WHAT YOU SHOULD DO - For the material below, return exactly the lines starting at the line containing "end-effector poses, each" and ending at the line containing "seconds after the", both ends included, and no others.

-*-

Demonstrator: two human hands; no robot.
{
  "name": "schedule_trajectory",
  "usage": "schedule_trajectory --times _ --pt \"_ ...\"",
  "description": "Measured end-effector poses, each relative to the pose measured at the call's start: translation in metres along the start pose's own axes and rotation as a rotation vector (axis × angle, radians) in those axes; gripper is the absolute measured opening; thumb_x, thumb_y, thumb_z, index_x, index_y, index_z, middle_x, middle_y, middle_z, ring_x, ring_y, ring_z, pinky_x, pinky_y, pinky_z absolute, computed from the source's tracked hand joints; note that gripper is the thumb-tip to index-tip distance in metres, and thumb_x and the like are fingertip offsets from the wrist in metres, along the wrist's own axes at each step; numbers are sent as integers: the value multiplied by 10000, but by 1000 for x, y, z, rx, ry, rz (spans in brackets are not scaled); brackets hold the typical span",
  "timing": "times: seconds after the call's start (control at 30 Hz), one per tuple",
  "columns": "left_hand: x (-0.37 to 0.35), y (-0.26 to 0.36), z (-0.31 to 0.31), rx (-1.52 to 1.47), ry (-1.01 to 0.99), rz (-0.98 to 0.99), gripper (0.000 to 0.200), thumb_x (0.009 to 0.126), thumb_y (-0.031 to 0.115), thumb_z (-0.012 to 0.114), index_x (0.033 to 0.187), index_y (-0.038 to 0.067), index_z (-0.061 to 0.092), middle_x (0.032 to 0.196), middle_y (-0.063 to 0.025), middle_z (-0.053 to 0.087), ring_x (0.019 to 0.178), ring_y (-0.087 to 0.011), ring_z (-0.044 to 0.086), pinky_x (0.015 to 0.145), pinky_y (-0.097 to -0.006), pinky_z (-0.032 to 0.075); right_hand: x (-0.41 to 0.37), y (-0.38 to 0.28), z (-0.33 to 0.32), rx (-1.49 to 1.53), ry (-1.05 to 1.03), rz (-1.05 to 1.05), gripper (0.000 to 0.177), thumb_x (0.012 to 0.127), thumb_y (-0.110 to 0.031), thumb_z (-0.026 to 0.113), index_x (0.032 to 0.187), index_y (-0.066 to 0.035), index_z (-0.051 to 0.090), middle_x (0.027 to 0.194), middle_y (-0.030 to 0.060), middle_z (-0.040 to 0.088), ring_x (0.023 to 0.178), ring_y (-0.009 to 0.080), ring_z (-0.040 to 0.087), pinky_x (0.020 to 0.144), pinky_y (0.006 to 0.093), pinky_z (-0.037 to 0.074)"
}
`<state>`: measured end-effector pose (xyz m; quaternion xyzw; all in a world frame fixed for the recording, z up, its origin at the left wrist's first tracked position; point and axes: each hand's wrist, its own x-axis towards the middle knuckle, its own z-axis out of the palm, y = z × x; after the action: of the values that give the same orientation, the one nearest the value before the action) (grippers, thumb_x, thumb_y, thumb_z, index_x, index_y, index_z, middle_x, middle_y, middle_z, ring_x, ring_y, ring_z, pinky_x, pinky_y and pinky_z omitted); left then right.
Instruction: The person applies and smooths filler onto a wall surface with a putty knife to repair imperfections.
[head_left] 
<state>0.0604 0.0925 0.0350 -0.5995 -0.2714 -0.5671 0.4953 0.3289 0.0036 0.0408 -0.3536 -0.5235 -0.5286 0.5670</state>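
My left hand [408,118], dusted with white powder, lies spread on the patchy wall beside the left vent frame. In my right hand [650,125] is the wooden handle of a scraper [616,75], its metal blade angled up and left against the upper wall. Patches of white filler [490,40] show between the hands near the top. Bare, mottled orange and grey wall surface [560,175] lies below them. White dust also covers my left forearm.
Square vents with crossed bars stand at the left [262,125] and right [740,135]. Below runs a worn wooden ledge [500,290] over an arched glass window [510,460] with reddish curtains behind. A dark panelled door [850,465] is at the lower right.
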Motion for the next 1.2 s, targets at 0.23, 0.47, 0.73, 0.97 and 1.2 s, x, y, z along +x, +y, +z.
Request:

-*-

RESPONSE FOR THIS EXERCISE -
  "description": "Measured end-effector poses, each relative to the pose measured at the call's start: translation in metres along the start pose's own axes and rotation as a rotation vector (axis × angle, radians) in those axes; gripper is the absolute measured opening; thumb_x, thumb_y, thumb_z, index_x, index_y, index_z, middle_x, middle_y, middle_z, ring_x, ring_y, ring_z, pinky_x, pinky_y, pinky_z absolute, computed from the source's tracked hand joints; note that gripper is the thumb-tip to index-tip distance in metres, and thumb_x and the like are fingertip offsets from the wrist in metres, along the wrist's own axes at each step; numbers are sent as integers: the value multiplied by 10000, but by 1000 for x, y, z, rx, ry, rz (spans in brackets are not scaled); brackets hold the typical span",
  "timing": "times: seconds after the call's start (control at 30 Hz), one per tuple",

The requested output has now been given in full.